Repeat all of the data word for word so that only the pictures are missing from the copy.

### RAW DATA
BEGIN

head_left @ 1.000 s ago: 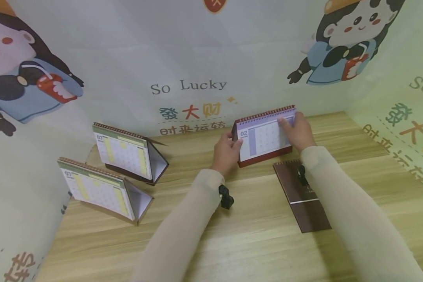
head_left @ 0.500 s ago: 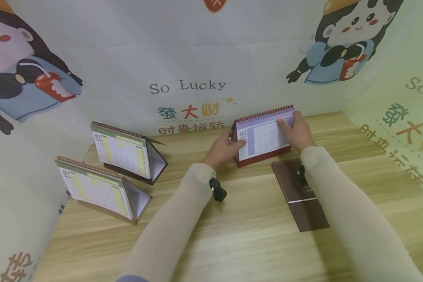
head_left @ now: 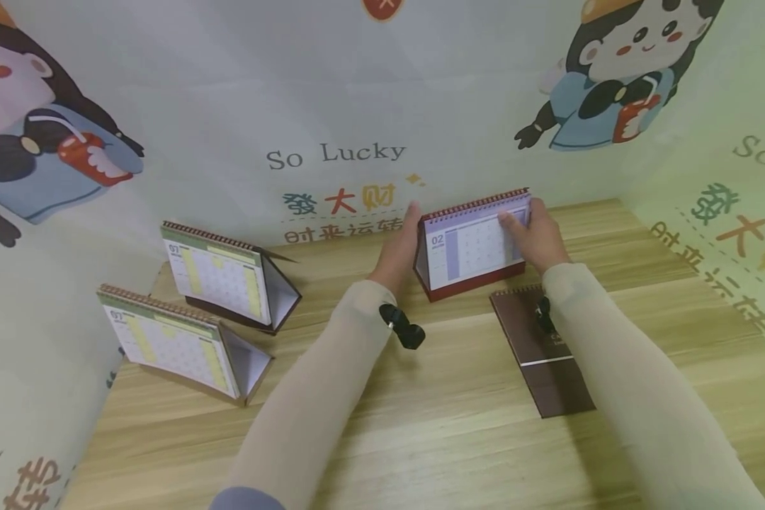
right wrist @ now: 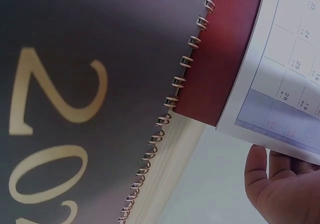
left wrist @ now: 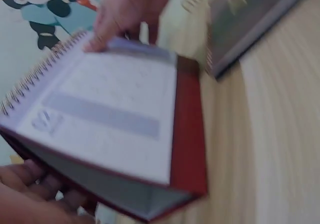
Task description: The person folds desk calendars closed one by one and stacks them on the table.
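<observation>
A desk calendar (head_left: pixel 478 244) with a red base, a spiral top and a purple-edged "02" page stands upright at the back of the table. My right hand (head_left: pixel 540 237) grips its right edge, thumb over the front page and the other fingers behind. Beside the left edge is my left hand (head_left: pixel 398 248), its thumb off the page. The left wrist view shows the fingers of this left hand (left wrist: pixel 47 191) at the back panel of the tent-shaped stand. Under my right forearm lies a dark brown spiral calendar (head_left: pixel 535 354), flat on the table.
Two more desk calendars with green-and-yellow "07" pages stand at the left, a rear one (head_left: pixel 219 276) and a front one (head_left: pixel 166 340). A printed white backdrop (head_left: pixel 338 85) rises directly behind the wooden table (head_left: pixel 433 425).
My left hand has taken its thumb off the calendar's front page and shifted behind its left edge, fingertips higher. My right hand keeps its grip, and the calendar stays nearly in place.
</observation>
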`<state>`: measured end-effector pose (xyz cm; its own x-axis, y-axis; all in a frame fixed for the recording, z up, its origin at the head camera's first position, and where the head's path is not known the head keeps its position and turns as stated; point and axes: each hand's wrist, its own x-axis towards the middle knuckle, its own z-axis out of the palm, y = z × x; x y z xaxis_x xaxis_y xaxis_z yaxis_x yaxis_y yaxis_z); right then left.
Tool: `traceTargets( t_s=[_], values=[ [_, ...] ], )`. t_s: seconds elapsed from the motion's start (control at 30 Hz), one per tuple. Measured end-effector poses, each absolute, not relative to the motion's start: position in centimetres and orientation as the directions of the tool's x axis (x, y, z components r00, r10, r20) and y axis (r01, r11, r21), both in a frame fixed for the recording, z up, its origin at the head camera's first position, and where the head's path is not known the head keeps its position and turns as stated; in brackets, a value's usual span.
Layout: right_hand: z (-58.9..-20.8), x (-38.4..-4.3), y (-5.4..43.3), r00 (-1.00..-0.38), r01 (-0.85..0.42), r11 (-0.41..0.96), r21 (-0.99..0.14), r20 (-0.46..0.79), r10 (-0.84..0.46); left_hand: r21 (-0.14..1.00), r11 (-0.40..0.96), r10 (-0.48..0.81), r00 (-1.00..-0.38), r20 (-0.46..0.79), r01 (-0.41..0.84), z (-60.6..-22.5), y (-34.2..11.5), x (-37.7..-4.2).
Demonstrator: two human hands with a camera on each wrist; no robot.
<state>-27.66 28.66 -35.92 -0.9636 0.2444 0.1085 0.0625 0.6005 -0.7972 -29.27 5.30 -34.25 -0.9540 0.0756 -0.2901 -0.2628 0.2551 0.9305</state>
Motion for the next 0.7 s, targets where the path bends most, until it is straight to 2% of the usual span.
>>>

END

### RESPONSE TO THIS EXERCISE
head_left @ 1.000 s ago: 
head_left @ 0.500 s ago: 
head_left @ now: 
right wrist @ now: 
left wrist @ now: 
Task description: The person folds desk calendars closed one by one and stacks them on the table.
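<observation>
A desk calendar (head_left: pixel 478 244) with a red base, a spiral top and a purple-edged "02" page stands upright at the back of the table. My right hand (head_left: pixel 540 237) grips its right edge, thumb over the front page and the other fingers behind. Beside the left edge is my left hand (head_left: pixel 398 248), its thumb off the page. The left wrist view shows the fingers of this left hand (left wrist: pixel 47 191) at the back panel of the tent-shaped stand. Under my right forearm lies a dark brown spiral calendar (head_left: pixel 535 354), flat on the table.
Two more desk calendars with green-and-yellow "07" pages stand at the left, a rear one (head_left: pixel 219 276) and a front one (head_left: pixel 166 340). A printed white backdrop (head_left: pixel 338 85) rises directly behind the wooden table (head_left: pixel 433 425).
My left hand has taken its thumb off the calendar's front page and shifted behind its left edge, fingertips higher. My right hand keeps its grip, and the calendar stays nearly in place.
</observation>
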`<state>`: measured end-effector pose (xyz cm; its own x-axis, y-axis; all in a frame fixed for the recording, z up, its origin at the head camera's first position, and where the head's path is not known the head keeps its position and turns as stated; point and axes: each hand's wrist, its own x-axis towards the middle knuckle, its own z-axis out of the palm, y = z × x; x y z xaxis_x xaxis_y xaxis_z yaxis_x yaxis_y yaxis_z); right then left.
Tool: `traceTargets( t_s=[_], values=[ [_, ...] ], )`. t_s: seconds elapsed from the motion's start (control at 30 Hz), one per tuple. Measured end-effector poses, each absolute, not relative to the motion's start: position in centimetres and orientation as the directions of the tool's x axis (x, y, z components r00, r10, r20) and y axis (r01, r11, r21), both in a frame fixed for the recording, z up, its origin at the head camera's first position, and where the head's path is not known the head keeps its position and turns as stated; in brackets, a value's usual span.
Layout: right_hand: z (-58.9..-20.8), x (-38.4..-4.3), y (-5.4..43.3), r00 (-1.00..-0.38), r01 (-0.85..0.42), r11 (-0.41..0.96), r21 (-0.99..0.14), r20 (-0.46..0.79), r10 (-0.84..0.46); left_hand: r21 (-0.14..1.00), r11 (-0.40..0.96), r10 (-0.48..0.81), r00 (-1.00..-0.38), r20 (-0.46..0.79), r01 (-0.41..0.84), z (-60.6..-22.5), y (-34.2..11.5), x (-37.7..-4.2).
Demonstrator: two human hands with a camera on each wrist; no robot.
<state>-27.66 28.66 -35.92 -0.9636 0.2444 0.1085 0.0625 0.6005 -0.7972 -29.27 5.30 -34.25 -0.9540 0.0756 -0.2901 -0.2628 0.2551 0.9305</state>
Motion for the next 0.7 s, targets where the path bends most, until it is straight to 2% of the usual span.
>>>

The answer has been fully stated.